The 14% slowdown comes from:

  • Small operations (normalization, activation functions) with high launch overhead
  • Missed optimization opportunities (kernel fusion in graphs)
  • Slightly worse memory access patterns (graphs can pre-allocate buffers optimally)

But for my workload, 14% slower is acceptable for infinite stability improvement.

Lessons Learned

1. Optimization Can Become Liability

CUDA graphs are a brilliant optimization. They make inferences 10-15% faster for typical workloads.

But for diverse workloads, they introduce memory leaks and non-deterministic crashes. The optimization becomes a liability.

Always benchmark optimizations for your specific workload. Don't assume defaults are optimal.

2. Memory "Reserved" vs "Allocated" Matters

PyTorch's caching allocator makes memory usage opaque. The GPU shows "138GB used", but PyTorch reports "99GB allocated" and "39GB cached".

Understanding this distinction is critical for debugging memory issues.

Use torch.cuda.memory_summary() to see the full picture, not just nvidia-smi.

3. Workload Diversity Is a Hidden Cost

Uniform workloads (chatbots) are easy to optimize. Diverse workloads (structured output) are hard.

Graph caching assumes pattern reuse. If every request is unique, caching becomes counterproductive.

For diverse workloads, eager execution can be faster (in wall-clock time) despite being slower (in per-request latency).

4. Stability > Performance for Production

A system that's 14% slower but never crashes is better than a system that's 14% faster but crashes daily.

Downtime is expensive:

  • Lost revenue during outages
  • Engineering time investigating crashes
  • Customer trust erosion

In production, prioritize predictability over peak performance.

5. Disable Optimizations When Debugging

When I was debugging the random OOMs, I should have disabled CUDA graphs earlier in the process.

I spent 2 days assuming the problem was my configuration (KV cache size, GPU utilization, model quantization). Then I found it was an optimization I didn't even know was enabled.

When debugging GPU memory issues, disable all automatic optimizations first. Then re-enable them one by one.
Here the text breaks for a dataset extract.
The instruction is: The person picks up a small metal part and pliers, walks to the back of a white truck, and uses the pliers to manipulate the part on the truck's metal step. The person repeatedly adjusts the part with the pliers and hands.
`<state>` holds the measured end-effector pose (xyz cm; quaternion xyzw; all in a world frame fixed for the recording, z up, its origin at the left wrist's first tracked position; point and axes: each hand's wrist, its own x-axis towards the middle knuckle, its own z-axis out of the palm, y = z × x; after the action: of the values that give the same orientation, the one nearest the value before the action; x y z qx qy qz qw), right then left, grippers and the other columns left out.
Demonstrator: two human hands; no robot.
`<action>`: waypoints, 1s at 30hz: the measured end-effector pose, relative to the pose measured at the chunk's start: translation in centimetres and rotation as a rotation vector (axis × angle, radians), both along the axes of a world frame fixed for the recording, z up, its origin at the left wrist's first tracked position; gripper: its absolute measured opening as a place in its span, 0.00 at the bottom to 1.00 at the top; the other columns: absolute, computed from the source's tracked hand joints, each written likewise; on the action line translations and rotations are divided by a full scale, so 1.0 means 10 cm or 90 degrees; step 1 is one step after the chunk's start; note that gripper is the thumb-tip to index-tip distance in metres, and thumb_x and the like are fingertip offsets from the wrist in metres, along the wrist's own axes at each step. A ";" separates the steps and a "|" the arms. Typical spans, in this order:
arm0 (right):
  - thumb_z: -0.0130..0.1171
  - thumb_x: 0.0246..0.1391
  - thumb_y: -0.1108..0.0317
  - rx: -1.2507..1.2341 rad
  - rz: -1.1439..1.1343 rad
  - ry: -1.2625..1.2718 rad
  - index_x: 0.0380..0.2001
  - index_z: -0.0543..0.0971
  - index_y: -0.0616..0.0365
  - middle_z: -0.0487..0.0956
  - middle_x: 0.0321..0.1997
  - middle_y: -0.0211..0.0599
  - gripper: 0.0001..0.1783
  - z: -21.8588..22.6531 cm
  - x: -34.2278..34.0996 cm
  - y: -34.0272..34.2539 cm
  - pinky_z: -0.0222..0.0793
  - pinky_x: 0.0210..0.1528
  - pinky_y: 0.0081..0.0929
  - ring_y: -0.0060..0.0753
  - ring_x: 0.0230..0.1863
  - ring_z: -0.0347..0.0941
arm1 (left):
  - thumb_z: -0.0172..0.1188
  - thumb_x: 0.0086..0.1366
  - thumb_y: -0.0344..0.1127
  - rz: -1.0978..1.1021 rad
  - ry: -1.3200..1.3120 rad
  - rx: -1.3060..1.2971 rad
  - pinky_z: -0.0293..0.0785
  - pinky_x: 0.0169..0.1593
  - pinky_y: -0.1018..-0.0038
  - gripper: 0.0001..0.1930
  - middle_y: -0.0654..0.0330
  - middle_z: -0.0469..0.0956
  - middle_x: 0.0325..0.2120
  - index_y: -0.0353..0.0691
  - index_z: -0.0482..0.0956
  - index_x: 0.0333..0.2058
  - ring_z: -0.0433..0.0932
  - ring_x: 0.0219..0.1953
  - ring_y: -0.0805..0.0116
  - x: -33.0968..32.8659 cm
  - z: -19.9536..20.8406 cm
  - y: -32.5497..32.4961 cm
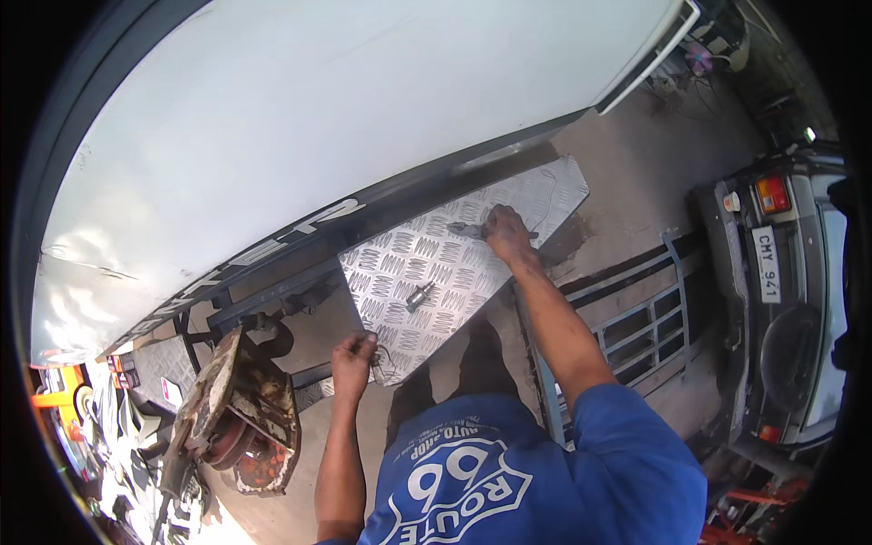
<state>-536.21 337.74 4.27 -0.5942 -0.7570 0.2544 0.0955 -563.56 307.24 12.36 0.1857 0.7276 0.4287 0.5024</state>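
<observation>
A silver tread-pattern metal plate (pixel 409 263) lies in front of me, below the side of a white vehicle. My right hand (pixel 507 231) is closed around what looks like a pair of pliers (pixel 466 229), its jaws pointing left just over the plate. At the plate's near left corner my left hand (pixel 352 356) pinches a thin dark wire (pixel 381 356), which curls down beside the corner. Between my hands, a small metal cylindrical fitting (pixel 419 297) with a narrow tip rests on the plate. Another thin wire (pixel 550 195) lies toward the plate's far right end.
The white vehicle panel (pixel 272 109) fills the far side. A rusty metal assembly (pixel 245 409) stands at left, with cluttered items (pixel 91 418) beyond. At right are a blue-grey metal frame (pixel 645 331) on the floor and a parked vehicle's rear (pixel 772 300).
</observation>
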 end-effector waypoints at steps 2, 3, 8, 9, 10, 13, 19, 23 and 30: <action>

Decision Tree: Graph Mode vs Eager Mode

Here's how I think about this choice now:

For production systems, I default to eager mode unless I have strong evidence that graph mode will be stable.

What's Next

This completes the four-part series on running LLMs in production:

  1. Quantization: Why 30B FP16 > 70B FP8 for structured output
  2. Tensor Parallelism: Why 1 GPU > 4 GPUs for cloud inference
  3. KV Cache: The invisible memory monster eating 60% of VRAM
  4. CUDA Graphs: When optimization kills stability

These four topics represent the hardest lessons I learned deploying vLLM at scale. Each one cost me days of debugging and multiple production outages.

But now, with the final configuration, my inference server has been running fine without a single crash. Memory is stable, performance is acceptable.

Sometimes the best optimization is disabling optimizations.


TL;DR: I had random CUDA OOM crashes despite memory usage looking normal. The culprit: CUDA graph capture for diverse workloads (structured output with variable JSON schemas) created 100+ unique graphs that accumulated 30-40GB of cached memory. PyTorch's caching allocator never freed this memory, causing OOMs after hours of operation. Solution: --enforce-eager flag disables graph capture, trading 14% performance for complete stability. For uniform workloads (chatbots), graph mode is great. For diverse workloads, eager mode is safer. In production, stability beats micro-optimizations.